North German Radio (NDR – a subsidiary of ARD) has started a new long-form narrative storytelling series they are promoting with the hashtag #EinMomentDerBleibt  (A Moment Which Remains). In twenty to thirty minute videos, refugees to Germany – all shot standing or sitting next to a wooden chair against a white photostudio paper background – tell their stories about how they came to Germany.

Here is the story of Aeda and Bassam, from Syria. They tell their story in Arabic, and are dubbed in German in a way where viewers can still hear their own voices. They are from Damascus, and Bassam came along the sea route to Germany, where he watched another boat perish before his eyes. He himself developed heart problems from the journey. His wife often defers to him, and walks out of the frame at the beginning of the video as the story becomes too painful. The family patriarch standing on the sterile, white background looks lonely. The mood, in this story as well as some of the other videos available, bears a testament to the strengths of the traumatized. His wife walks off the stage, but he remains standing. She rejoins him and finds her voice. Bassam was the first to make it to Greece. After a long time, Aeda decided to take the children and join him, without his knowing, and with the help of a trafficker. There’s a steeliness to both of them. Aeda and the children were imprisoned twice, once on the Turkish coast and once in Greece. They travelled as a family from Greece to Macedonia by train, where they witnessed the death of a forty-year old man on the train. The man’s 15 year old son, who has some kind of mental disability, was taken along by his father on the trip, and was left alone after his death.

The family travelled by foot through Serbia and Hungary. Bassam reports that the Hungarian police were by far the most brutal, and had no empathy for the differences between children and adults making the journey, especially very small children.

According to the NDR schedule from last week, these short narrative films are airing late at night – after 11pm.

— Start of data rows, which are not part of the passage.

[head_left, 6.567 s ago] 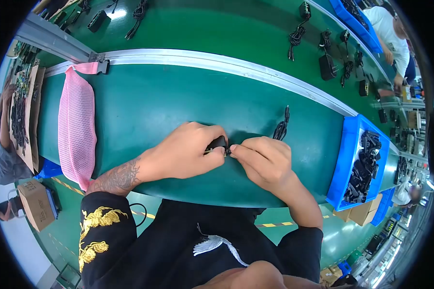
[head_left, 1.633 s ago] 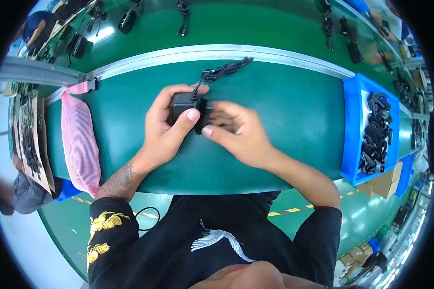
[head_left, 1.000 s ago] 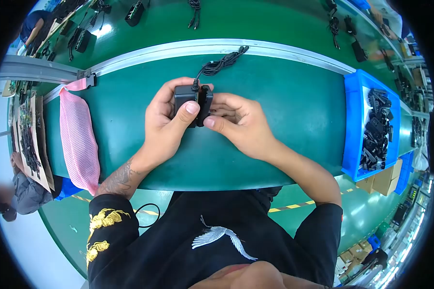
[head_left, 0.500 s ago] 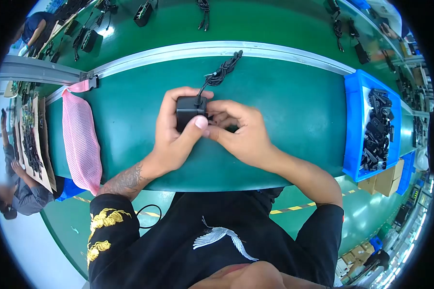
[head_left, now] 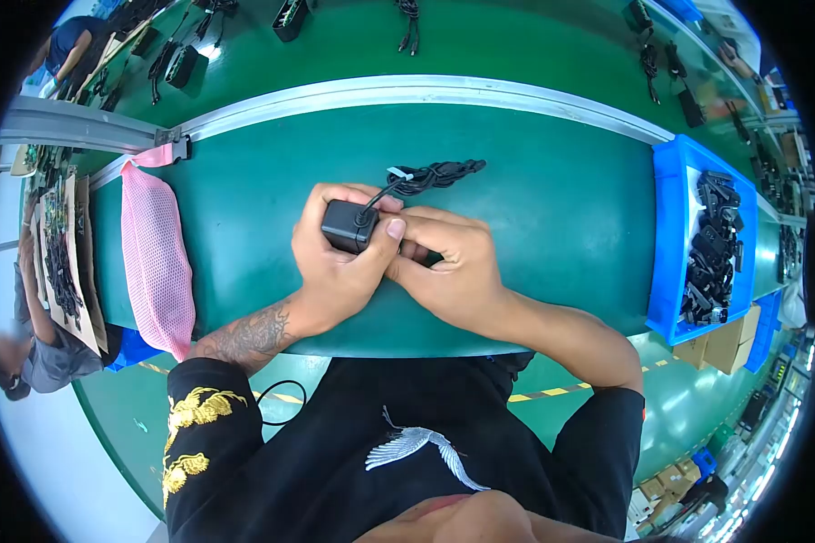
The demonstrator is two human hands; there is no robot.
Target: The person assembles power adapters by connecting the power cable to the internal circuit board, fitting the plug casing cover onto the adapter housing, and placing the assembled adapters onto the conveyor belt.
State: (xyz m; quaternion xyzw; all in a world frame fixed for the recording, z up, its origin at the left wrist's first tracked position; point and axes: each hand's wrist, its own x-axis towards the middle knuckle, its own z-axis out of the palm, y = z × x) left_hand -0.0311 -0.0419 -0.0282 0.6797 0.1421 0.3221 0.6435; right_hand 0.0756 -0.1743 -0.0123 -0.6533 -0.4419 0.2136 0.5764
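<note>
A black power adapter (head_left: 346,225) is gripped in my left hand (head_left: 335,262), the fingers behind it and the thumb across its right side. From the adapter a black cable (head_left: 439,176) runs up to a bundle held by a light tie, lying over the bench to the upper right. My right hand (head_left: 451,262) is closed in a pinch against the adapter's right side, its fingertips meeting my left thumb. Whatever sits between those right fingertips is hidden.
At the right stands a blue bin (head_left: 666,240) of small black plastic parts (head_left: 715,240). A pink mesh sleeve (head_left: 158,262) lies along the left of the green bench (head_left: 552,208). Beyond a metal rail (head_left: 426,90), adapters and cables lie on a green belt. A person (head_left: 54,353) sits at left.
The adapter has tilted and shifted slightly down and left in my left hand. Its cable bundle has swung rightward and lower. Items on the far belt have moved right.
</note>
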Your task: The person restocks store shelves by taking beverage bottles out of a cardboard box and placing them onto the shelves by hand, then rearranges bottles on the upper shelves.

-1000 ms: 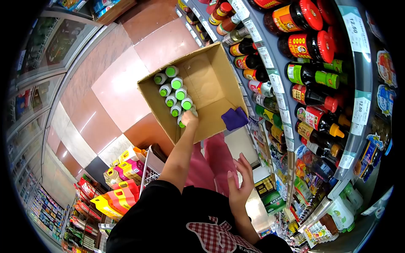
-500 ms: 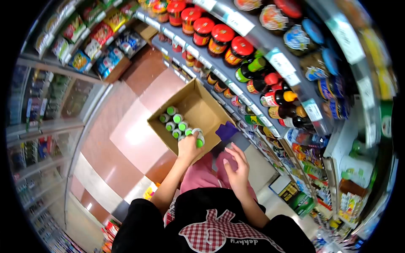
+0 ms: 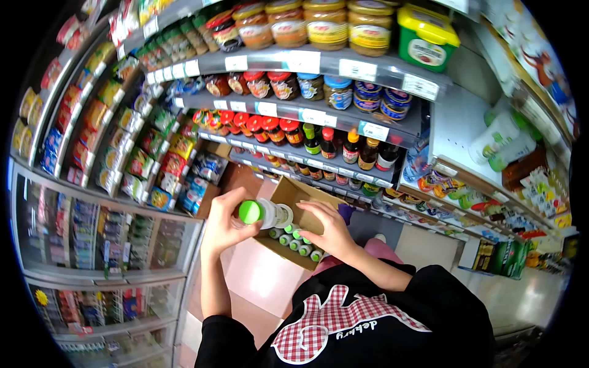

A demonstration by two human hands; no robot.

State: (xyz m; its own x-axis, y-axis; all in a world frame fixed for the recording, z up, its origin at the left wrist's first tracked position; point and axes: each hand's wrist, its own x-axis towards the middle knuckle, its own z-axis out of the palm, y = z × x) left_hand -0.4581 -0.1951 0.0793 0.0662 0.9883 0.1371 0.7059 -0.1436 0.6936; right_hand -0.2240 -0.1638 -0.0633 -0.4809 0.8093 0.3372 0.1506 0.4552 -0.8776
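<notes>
My left hand (image 3: pixel 230 222) is wrapped round a pale bottle (image 3: pixel 277 214) with a green cap, raised above a cardboard box. The cap points toward me and the bottle's base leans to the right. Beside that base is my right hand (image 3: pixel 325 230), fingers and thumb apart and curved; whether it touches the bottle is not clear. Several similar green-capped bottles (image 3: pixel 296 241) stand close together in the near part of the cardboard box (image 3: pixel 279 253), which is open at the top.
Shelves of jars (image 3: pixel 282 27) and sauce bottles (image 3: pixel 351 149) rise in front, past the box. On the left are glass-fronted cabinets (image 3: pixel 116 239) and racks of packets (image 3: pixel 113 122). White bottles (image 3: pixel 497 138) lie on a shelf at right. Something purple (image 3: pixel 345 213) is by the box.
My left hand has lifted a bottle up out of the box. My right hand has come from beside the box to near the bottle's base. The view has tilted up toward the shelves.
</notes>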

There are ten portraits listed on the NDR website with refugees from Afghanistan, Syria, Eritrea, and other countries.

Given the escalating violence against homes for asylum seekers, refugee children in schools, and even the violence incurred by the policing of left-wing demonstrations to occupy buildings with the hopes of finding refugees housing, this kind of storytelling is imminently political and a laudable intervention to allow refugees to speak for themselves over a long period of time (rather than in soundbytes) or to merely be spoken about by politicians and journalists. I don’t know if these videos always air at night, but rather than filling airtime after most people have gone to bed, this series should be playing at prime time. Air them in the late afternoon, cut out a rereun of the odious Two and a Half Men, and then show another one after parents and adults get home from work. Cut the piano music that introduces the trailer and story; make the entry into the storytelling as steely as the narrative that follows. Find a way to market not to the volunteers who are already sympathetic, but to the tough brutes who think that the AfD and Pegida offer viable alternatives.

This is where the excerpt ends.